Greg, I bought a bunch of varieties of pumpkin to hopefully have a patch for my kids. Being new at growing from seed when should I start them in the trays to then plant them in the ground (or should I even bother with the trays and plant them directly in the ground)? Also, should I soak the seeds overnight before planting?
Thanks for the help…
Any advice on how to get peppers to germinate would be greatly appreciated. Also, do you use the compost straight for seed soil or do you mix it with something?
Hi Bob,
Pepper seeds are among the hardest to germinate because they need high heat (soil temp of 70F or higher is said to be optimal) or else they take forever, which means it’s easy to rot them or dry them out in the meantime. So I start them in the house where it’s warmer or at least bring them inside at night, or I wait until the weather has warmed in spring. I don’t use a heating mat, but that would be very helpful. This year, in fact, I’ve decided to just buy pepper seedlings because not only are they hard to germinate but they also grow very slowly without enough heat so for me it takes a couple months before a seedling is up to transplant size.
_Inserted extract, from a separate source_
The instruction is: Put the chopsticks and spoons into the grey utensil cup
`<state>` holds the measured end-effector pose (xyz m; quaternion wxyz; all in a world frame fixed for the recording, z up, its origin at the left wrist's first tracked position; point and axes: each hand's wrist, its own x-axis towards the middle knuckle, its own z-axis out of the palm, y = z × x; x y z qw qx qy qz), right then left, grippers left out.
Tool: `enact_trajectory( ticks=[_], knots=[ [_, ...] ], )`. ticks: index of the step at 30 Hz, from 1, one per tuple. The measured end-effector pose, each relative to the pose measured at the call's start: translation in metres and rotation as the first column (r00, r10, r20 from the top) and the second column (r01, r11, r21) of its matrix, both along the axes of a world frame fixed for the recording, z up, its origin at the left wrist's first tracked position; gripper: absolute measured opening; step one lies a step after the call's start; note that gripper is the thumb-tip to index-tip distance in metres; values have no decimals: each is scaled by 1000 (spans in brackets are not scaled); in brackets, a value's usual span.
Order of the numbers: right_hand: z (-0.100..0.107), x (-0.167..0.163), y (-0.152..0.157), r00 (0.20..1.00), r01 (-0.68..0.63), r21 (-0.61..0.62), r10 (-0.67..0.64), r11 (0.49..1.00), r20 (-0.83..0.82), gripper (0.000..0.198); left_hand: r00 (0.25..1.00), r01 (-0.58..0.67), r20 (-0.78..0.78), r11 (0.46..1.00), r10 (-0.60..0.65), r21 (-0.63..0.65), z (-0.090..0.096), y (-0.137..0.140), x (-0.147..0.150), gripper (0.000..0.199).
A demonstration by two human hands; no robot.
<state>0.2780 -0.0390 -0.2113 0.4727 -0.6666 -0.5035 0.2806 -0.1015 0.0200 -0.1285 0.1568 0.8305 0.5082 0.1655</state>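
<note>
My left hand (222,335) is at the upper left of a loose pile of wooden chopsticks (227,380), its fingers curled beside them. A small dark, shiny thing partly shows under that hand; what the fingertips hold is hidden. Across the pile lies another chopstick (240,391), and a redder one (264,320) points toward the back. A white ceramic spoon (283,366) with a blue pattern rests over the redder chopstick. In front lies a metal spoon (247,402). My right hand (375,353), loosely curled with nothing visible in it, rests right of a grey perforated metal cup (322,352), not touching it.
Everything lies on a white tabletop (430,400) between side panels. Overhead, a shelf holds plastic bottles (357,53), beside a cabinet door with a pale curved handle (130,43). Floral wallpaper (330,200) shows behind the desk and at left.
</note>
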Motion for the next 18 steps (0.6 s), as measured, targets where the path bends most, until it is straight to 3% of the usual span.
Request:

I do just use my “chicken compost” as the seed-starting mix, like with all of my other vegetable starts. It is a mix of my sandy loam soil, wood chips (tiny bits because I screen it), chicken manure, food and garden scraps. But really it just looks like a regular, good compost that you’d buy at a garden center. It’s denser than the seed-starting mixes you buy at garden centers (there’s no peat or perlite in it). Here’s a photo of my chicken compost: https://gregalder.com/yardposts/chickens-my-gardens-little-helpers/img_20170529_115136/
Bottom line for me is that peppers are the one vegetable that I’m always tempted to buy as transplants rather than grow from seed because of how challenging and slow they are without equipment such as a heating mat and greenhouse.
thank you. I just bought some plants and will continue with seed germination attempts. I have chicken compost that I’ll make some starter mix with as well. I’ve heard people put seeds in a ziplock with a moist paper towel and when they germinate they move them to dirt.